## [Task directions]
Up to and including the line with "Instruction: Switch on", restate the material below word for word, beginning with its first line.

## [Provided data]

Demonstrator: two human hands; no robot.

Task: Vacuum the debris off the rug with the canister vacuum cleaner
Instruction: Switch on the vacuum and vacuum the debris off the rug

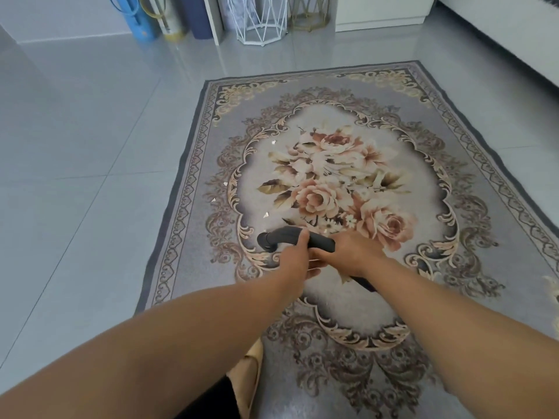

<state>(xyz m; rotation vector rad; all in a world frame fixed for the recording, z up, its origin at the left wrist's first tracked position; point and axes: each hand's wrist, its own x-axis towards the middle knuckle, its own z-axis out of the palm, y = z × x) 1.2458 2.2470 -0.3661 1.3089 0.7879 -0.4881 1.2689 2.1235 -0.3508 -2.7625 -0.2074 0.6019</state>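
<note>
A grey rug with a floral medallion lies on the tiled floor. Small pale scraps of debris are scattered over its left half, another debris scrap lying farther back. Over the rug's near middle I hold the dark curved vacuum hose handle. My left hand grips it near the bend. My right hand grips it just behind, where the hose runs back under my right forearm. The handle's open end points left and down. The canister is out of view.
Glossy grey floor tiles surround the rug on the left and far side. At the back stand a white wire basket, a gold wire stand, rolled mats and a white cabinet. White furniture lines the right.
</note>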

## [Worked solution]
Demonstrator: two human hands; no robot.

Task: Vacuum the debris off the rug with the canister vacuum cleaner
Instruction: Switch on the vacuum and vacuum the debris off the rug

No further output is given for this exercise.